Your task:
Transcribe the data in full; each line must match exactly.

Available data:
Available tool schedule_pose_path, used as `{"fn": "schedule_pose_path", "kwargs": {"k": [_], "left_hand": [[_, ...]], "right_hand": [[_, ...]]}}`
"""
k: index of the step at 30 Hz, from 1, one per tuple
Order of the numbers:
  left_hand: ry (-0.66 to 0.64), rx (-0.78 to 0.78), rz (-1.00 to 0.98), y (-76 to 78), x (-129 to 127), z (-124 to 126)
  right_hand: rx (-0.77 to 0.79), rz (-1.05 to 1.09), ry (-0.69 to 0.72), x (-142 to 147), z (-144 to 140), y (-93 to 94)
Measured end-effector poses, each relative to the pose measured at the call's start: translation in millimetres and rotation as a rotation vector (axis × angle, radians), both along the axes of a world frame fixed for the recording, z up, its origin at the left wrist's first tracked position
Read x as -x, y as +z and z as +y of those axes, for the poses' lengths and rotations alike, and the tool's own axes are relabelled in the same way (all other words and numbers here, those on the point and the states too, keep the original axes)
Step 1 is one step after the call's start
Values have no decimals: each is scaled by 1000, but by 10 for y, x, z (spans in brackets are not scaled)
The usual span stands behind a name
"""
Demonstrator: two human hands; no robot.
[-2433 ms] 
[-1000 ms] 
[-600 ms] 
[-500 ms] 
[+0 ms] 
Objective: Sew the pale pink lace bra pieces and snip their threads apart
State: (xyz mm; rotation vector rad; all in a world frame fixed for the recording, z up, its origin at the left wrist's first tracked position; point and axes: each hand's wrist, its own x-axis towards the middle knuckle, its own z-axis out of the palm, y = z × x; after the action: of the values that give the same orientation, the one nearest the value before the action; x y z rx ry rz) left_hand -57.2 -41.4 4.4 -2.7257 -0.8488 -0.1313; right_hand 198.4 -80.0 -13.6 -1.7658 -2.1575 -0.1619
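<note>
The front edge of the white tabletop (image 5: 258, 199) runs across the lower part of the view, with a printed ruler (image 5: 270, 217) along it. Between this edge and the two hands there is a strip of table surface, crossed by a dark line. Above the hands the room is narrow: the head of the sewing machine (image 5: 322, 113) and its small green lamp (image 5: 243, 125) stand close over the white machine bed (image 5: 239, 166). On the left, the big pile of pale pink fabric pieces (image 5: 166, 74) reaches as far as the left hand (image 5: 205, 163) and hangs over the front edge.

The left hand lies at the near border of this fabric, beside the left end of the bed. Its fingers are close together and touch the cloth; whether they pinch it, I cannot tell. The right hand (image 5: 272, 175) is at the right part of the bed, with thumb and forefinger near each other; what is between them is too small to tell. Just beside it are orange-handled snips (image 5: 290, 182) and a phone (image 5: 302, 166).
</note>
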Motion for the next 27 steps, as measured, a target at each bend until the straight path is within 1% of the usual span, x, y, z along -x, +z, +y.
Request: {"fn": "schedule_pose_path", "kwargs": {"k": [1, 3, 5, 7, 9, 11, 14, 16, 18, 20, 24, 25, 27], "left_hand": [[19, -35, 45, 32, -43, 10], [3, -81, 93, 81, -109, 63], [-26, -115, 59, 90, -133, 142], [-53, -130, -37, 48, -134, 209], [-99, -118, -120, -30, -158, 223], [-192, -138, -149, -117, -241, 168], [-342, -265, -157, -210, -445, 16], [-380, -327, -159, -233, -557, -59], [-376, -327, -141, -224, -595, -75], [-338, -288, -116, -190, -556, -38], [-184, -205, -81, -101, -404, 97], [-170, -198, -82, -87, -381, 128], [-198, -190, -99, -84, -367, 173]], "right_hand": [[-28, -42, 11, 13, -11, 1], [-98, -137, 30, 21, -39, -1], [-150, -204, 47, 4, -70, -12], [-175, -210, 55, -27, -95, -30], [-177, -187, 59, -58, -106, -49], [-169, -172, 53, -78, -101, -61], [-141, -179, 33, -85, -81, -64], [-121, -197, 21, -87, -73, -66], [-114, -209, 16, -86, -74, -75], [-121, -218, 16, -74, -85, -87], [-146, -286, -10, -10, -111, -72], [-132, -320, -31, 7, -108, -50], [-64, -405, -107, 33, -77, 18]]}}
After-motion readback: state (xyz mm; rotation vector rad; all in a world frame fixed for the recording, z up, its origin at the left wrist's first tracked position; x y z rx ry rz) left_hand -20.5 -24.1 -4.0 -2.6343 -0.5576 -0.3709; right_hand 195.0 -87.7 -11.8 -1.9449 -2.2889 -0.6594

Result for this exercise:
Available tool schedule_pose_path, used as `{"fn": "schedule_pose_path", "kwargs": {"k": [_], "left_hand": [[_, ...]], "right_hand": [[_, ...]]}}`
"""
k: index of the step at 30 Hz, from 1, one per tuple
Order of the numbers:
  left_hand: ry (-0.66 to 0.64), rx (-0.78 to 0.78), rz (-1.00 to 0.98), y (-76 to 78), x (-129 to 127), z (-124 to 126)
  right_hand: rx (-0.77 to 0.79), rz (-1.05 to 1.09), ry (-0.69 to 0.72), x (-142 to 147), z (-144 to 140), y (-93 to 94)
Measured end-effector poses, each relative to the pose measured at the call's start: translation in millimetres and rotation as a rotation vector (axis × angle, radians), both along the axes of a world frame fixed for the recording, z up, its origin at the left wrist's first tracked position
Read x as -x, y as +z and z as +y of those axes, for the poses' lengths and rotations alike, and the tool's own axes are relabelled in the same way (all other words and numbers here, those on the point and the states too, keep the original axes)
Step 1 is one step after the call's start
Values have no decimals: each is scaled by 1000, but by 10 for y, x, z (spans in brackets are not scaled)
The usual span stands behind a name
"""
Demonstrator: two human hands; no robot.
[-2433 ms] 
[-1000 ms] 
[-600 ms] 
[-500 ms] 
[+0 ms] 
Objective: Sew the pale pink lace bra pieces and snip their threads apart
State: (xyz mm; rotation vector rad; all in a world frame fixed for the recording, z up, its origin at the left wrist's first tracked position; point and axes: each hand's wrist, its own x-axis towards the middle knuckle, its own z-axis out of the palm, y = z × x; after the action: of the values that give the same orientation, the one nearest the value before the action; x y z rx ry rz) left_hand -57.2 -41.4 4.4 -2.7257 -0.8488 -0.1313; right_hand 198.4 -80.0 -13.6 -1.7658 -2.1575 -0.1619
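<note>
The front edge of the white tabletop (image 5: 258, 199) runs across the lower part of the view, with a printed ruler (image 5: 270, 217) along it. Between this edge and the two hands there is a strip of table surface, crossed by a dark line. Above the hands the room is narrow: the head of the sewing machine (image 5: 322, 113) and its small green lamp (image 5: 243, 125) stand close over the white machine bed (image 5: 239, 166). On the left, the big pile of pale pink fabric pieces (image 5: 166, 74) reaches as far as the left hand (image 5: 205, 163) and hangs over the front edge.

The left hand lies at the near border of this fabric, beside the left end of the bed. Its fingers are close together and touch the cloth; whether they pinch it, I cannot tell. The right hand (image 5: 272, 175) is at the right part of the bed, with thumb and forefinger near each other; what is between them is too small to tell. Just beside it are orange-handled snips (image 5: 290, 182) and a phone (image 5: 302, 166).
</note>
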Motion for the next 27 steps, as measured, a target at each bend until the straight path is within 1% of the usual span, x, y, z along -x, +z, +y.
Request: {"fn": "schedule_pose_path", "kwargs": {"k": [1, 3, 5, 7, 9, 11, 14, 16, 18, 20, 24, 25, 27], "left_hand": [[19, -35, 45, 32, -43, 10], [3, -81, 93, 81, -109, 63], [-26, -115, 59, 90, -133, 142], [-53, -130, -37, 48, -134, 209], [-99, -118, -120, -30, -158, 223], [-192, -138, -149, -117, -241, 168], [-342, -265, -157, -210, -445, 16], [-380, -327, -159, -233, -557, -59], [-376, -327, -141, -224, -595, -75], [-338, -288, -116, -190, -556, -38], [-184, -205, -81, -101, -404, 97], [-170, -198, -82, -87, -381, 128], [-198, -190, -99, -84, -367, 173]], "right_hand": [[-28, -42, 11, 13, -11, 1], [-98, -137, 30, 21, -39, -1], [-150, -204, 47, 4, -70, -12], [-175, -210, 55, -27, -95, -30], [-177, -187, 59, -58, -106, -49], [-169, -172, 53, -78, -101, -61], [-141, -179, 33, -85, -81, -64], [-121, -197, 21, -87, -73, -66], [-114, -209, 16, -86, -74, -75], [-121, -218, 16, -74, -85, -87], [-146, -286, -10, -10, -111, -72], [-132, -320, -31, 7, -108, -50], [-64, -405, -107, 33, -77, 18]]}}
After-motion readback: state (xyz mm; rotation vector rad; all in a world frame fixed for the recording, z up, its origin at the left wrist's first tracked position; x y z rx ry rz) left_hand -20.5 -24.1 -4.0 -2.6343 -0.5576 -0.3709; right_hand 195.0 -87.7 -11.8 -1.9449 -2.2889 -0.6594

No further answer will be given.